Einige Krankenschwestern bewarben sich mit sogenannten A2-Zertifikaten von polnischen Sprachschulen, die zwar ein geringeres Niveau als B2 haben, aber immerhin eine Kommunikationsfähigkeit belegen sollten. Anhand von Kühns online-Sprachtest stellte die betreuende Personalagentur jedoch schon aus der Ferne fest, dass ihr Deutsch in keinem Fall ausreichte.

„Die Sprachschulung und die Zertifikate sind in diesen Ländern auch ein großes Geschäft“, sagt Kühn. Auch er sieht die allgemeinsprachliche B2-Zertifizierung kritisch, schließlich bräuchten die Ärzte und PflegerInnen Fachvokabular in allen Varianten. „Man muss als Arzt schon wissen, dass man einen Mutterkuchen nicht in der Bäckerei kauft“, sagt Kühn.
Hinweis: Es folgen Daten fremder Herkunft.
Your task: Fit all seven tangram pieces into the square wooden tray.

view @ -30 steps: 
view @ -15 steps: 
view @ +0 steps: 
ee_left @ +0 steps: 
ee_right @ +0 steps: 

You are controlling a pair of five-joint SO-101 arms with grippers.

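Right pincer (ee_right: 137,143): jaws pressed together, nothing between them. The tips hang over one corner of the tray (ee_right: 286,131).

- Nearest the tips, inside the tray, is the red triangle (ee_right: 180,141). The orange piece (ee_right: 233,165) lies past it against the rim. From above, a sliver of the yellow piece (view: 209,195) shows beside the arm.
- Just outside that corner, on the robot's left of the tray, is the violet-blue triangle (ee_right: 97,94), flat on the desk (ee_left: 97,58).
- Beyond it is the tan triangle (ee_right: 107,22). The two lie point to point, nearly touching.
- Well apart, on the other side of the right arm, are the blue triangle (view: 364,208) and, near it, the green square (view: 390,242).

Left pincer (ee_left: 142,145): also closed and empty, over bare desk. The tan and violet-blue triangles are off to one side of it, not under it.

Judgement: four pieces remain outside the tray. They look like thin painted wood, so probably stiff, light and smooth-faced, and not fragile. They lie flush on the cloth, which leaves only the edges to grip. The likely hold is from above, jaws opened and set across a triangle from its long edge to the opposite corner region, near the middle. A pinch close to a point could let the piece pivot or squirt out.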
Sprecherin Michaela Krem von der Regierung von Oberbayern weiß aber auch von Arbeitgebern, die bei der Approbationsbehörde darum baten, „auf den Nachweis eines B2-Zertifikats zu verzichten, da sie die Sprachkenntnisse des Arztes oder der Ärztin für ausreichend halten“.